Biological and Genetic Causes of Mood Disorders
Genetic factors have been implicated in Mood Disorders. Both Bipolar and Unipolar have been found to get influenced by biological factors, though genetic risks are particularly strong for Bipolar Disorders. There have been many studies that have reported higher concordance rate for Uni and Bipolar Disorders for monozygotic twins than dizygotic twins, thereby suggesting the role of genetic factors in the causation of Mood Disorders.
Bowman & Nurnmerger (1993) reported in their study that Major Depressive Disorder is about four times more likely to occur in both members of identical twins, compared with non-identical twins. Evidence for a genetic component in mood disorders has also been found in family studies comparing the risk of mood disorders. These studies have consistently shown that close relatives of adults with major depressive disorder are at higher risk for such disorders than are more distant relatives.

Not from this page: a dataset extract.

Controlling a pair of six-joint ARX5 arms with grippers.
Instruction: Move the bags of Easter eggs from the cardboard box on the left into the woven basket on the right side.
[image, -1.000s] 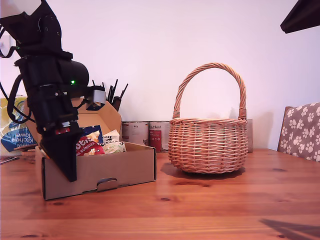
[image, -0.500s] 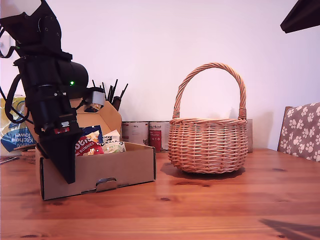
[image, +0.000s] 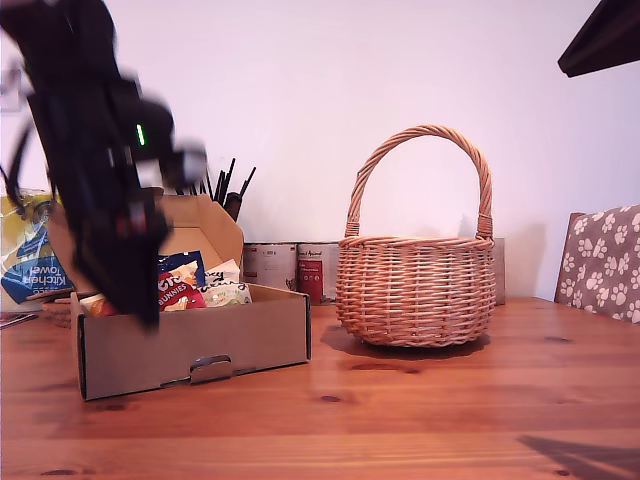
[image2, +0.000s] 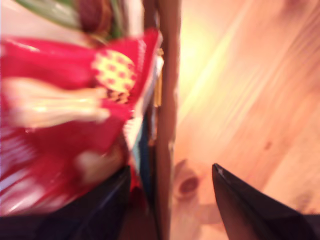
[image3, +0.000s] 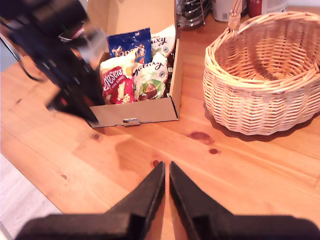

Of course, greater environmental similarities in the lives of close relatives might help account for the results of family studies, so researches have also used adoption studies to determine the relative contributions of genetic versus environmental factors. One adoption study found that percent of the biological parents of adoptions with bipolar disorder also had a mood disorder, compared with only 2% of the parents of adoptees with no psychiatric disturbance (Mendelwicz & Rainer 1977).